Tras un prolongado silencio durante el cual debe luchar para contener el flujo de sus emociones, prosigue:

– Nací para ser feliz. Parecía que la providencia me había puesto del lado de la suerte. Tenía una buena salud física y mental. Era de familia acomodada. Mi padre, médico, ejercía en la consulta más prestigiosa de Berlín. Mi madre daba clases de historia del arte en la universidad. Vivíamos en una casa señorial en un barrio de ricos, con un jardín tan grande como un prado. Teníamos criados que no paraban de mimarme, a mí, que era el menor de seis hermanos.

»Resultaba evidente que no todo era color de rosas en la ciudad. La segregación racial iba creciendo de día en día. La gente nos soltaba impertinencias cuando nos cruzábamos con ellos en la calle.
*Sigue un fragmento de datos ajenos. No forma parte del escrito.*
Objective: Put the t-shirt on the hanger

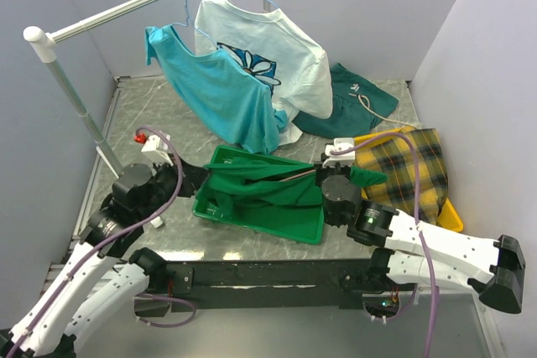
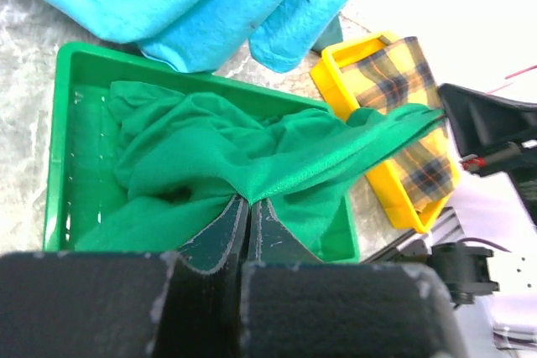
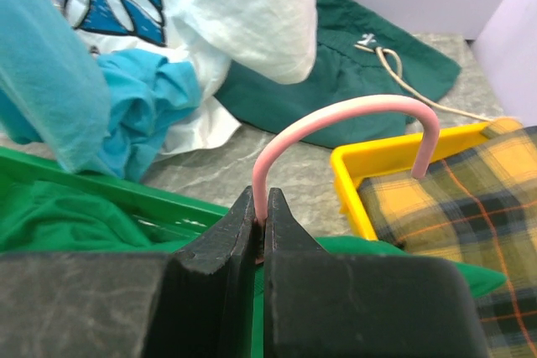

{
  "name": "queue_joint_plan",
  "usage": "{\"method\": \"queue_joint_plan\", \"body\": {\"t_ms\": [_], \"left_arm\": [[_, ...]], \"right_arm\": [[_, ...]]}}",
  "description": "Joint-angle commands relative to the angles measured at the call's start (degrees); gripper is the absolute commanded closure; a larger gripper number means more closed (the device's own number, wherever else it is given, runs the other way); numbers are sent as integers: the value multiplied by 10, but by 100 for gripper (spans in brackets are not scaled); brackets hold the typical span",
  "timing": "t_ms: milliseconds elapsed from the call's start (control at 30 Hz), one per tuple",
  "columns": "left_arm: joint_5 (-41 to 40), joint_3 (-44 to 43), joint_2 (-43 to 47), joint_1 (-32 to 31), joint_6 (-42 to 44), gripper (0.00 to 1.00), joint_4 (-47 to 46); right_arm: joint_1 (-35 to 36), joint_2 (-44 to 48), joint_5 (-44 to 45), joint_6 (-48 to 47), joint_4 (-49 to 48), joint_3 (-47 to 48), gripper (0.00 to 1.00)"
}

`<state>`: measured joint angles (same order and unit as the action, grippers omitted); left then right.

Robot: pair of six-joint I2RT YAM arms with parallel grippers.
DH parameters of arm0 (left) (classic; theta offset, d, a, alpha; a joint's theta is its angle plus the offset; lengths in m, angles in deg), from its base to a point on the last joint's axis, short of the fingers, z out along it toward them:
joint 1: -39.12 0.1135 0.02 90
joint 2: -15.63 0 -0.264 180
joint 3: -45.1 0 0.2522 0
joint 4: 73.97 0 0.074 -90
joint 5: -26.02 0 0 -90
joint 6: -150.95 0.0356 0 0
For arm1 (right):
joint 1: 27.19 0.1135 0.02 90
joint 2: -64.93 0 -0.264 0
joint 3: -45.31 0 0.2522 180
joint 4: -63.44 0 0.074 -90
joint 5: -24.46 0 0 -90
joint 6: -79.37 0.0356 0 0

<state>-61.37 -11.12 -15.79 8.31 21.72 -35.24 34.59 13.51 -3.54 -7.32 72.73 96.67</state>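
The bright green t-shirt [image 1: 268, 192] lies bunched in a green tray [image 1: 298, 230] and is drawn taut between my two grippers. My left gripper [image 1: 191, 175] is at the tray's left end, shut on a fold of the t-shirt [image 2: 252, 144], with the cloth pinched at its tips [image 2: 246, 200]. At the tray's right end, my right gripper [image 1: 322, 179] is shut on the neck of the pink wire hanger [image 3: 336, 116]. The hook arches up and over toward the yellow bin. The hanger's body is hidden under the green cloth [image 3: 67, 215].
A turquoise shirt [image 1: 222, 98] and a white flower-print shirt [image 1: 273, 52] hang on light-blue hangers from a rail [image 1: 143, 2] at the back. A dark teal garment [image 1: 361, 102] lies at the back right. A yellow bin [image 1: 449, 211] with plaid cloth stands right of the tray.
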Motion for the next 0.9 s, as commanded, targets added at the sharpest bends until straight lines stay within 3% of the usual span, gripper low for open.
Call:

Pero en casa nos hallábamos en el mismo centro de la felicidad…

»Luego, una mañana, debimos renunciar a nuestro remanso de paz y seguir a interminables cohortes de familias desorientadas, expulsadas de sus casas y entregadas a los demonios de la Kristallnacht. Hay mañanas que nacen de noches distintas. Sin duda alguna, aquella del otoño de 1938 fue la más abismal de todas. Nunca olvidaré el silencio que escoltaba a la desgracia de esa gente de mirada vacía y atuendo ultrajado por la estrella amarilla.

– La estrella amarilla se impuso en septiembre de 1941.

– Ya lo sé. Sin embargo, está ahí, injertada en todos mis recuerdos, infestando hasta el último recoveco de mi memoria. Me pregunto si no nací con ella… No levantaba un palmo del suelo y sin embargo me parece que veía por encima de las cabezas de los adultos, pero sin entrever horizonte alguno. Fue una mañana absolutamente única. Inmersos en la grisura, la bruma borraba nuestras huellas de los caminos sin retorno. Recuerdo uno por uno el estremecimiento de los rostros apagados, los embotamientos producidos por la tragedia, hojas muertas que apestaban a cadáver de animal. Cuando un condenado exhausto caía al suelo por un culatazo, miraba a mi padre para intentar comprender; éste me revolvía el pelo y me susurraba: «No es nada, todo se arreglará…». Te juro que sigo notando, en este mismo instante en que te estoy hablando, sus dedos sobre mi cráneo, y se me pone la carne de gallina…

Sabba -lo increpa Kim acercándose a nosotros.

El anciano levanta los brazos como un chaval pillado con los dedos metidos en la mermelada.

– Perdonadme, es algo que me supera. Por mucho que prometo no volver a hurgar en la herida, es exactamente lo que hago cada vez que pretendo decir algo.

– Es porque no miras bastante el mar, querido sabba -le dice Kim masajeándole el cuello con ternura.

El viejo Yehuda medita las palabras de su nieta como si fuera la primera vez que las oyera. Una lejana grisura repleta de trágicas evocaciones le vela la mirada. Por un momento, parece enajenado y le cuesta reponerse. Luego, las manos de su nieta sobre su nuca lo devuelven a la realidad.

– Tienes razón, Kim, hablo demasiado…

Añade con voz trémula:

– Jamás entenderé por qué los supervivientes de una tragedia pretenden que los demás crean que son más dignos de compasión que los que perdieron la vida.

Su mirada recorre la arena de la playa, se hunde bajo las olas y luego se pierde mar adentro mientras su mano diáfana va buscando lentamente la de su nieta.